Lula lembrou que, no ano passado, Flávio Bolsonaro comemorou nas redes sociais a iniciativa de Washington e que Eduardo também manifestou apoio ao endurecimento das ações americanas. Ambos tiveram contatos recentes com lideranças nos EUA — Flávio, inclusive, esteve na Casa Branca na semana passada e disse ter pedido proteção contra tarifas —, mas o desfecho das negociações acabou desfavorável ao Planalto, com decisões que exigem explicações públicas.
O presidente afirmou ainda que, diante da assimetria de poder entre Brasil e EUA, a resposta brasileira passa por diplomacia e argumentos na imprensa e em cartas oficiais, e lembrou números do comércio bilateral: um superávit americano com o Brasil superior a US$ 415 bilhões nos últimos 15 anos.
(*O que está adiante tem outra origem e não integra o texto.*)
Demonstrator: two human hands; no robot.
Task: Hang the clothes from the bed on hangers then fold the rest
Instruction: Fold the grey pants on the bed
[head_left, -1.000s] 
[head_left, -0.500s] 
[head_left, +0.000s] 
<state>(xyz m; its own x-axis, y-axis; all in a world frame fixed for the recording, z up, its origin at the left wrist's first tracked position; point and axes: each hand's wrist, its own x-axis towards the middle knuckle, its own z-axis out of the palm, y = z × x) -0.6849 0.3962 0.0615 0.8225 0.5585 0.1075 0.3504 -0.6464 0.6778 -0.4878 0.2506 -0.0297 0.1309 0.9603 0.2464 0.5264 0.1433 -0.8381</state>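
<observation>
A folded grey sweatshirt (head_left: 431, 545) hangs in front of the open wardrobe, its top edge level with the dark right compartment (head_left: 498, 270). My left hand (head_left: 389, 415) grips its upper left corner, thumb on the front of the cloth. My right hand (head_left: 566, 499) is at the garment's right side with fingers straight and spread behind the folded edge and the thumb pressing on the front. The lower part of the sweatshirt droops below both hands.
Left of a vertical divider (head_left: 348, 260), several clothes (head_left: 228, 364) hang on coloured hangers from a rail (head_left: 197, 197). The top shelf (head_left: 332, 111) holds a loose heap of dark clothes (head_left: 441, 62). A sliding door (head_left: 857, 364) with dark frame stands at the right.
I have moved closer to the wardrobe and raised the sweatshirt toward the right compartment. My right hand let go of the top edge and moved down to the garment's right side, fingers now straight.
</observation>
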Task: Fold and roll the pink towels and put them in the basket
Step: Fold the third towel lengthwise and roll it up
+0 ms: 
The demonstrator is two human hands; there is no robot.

Para o governo, o episódio expõe a dificuldade de proteger interesses econômicos sem capacidade de retaliação equivalente.
Do ponto de vista político, a ligação feita por Lula tende a produzir desgaste para integrantes do bolsonarismo que buscaram respaldo externo: contrapõe discurso de soberania e defesa dos interesses nacionais com sinais públicos de submissão a parceiros externos. Para o Planalto, resta a necessidade de esclarecer a estratégia diplomática, avaliar impactos econômicos concretos e administrar o custo político que a medida impõe em ano pré-eleitoral.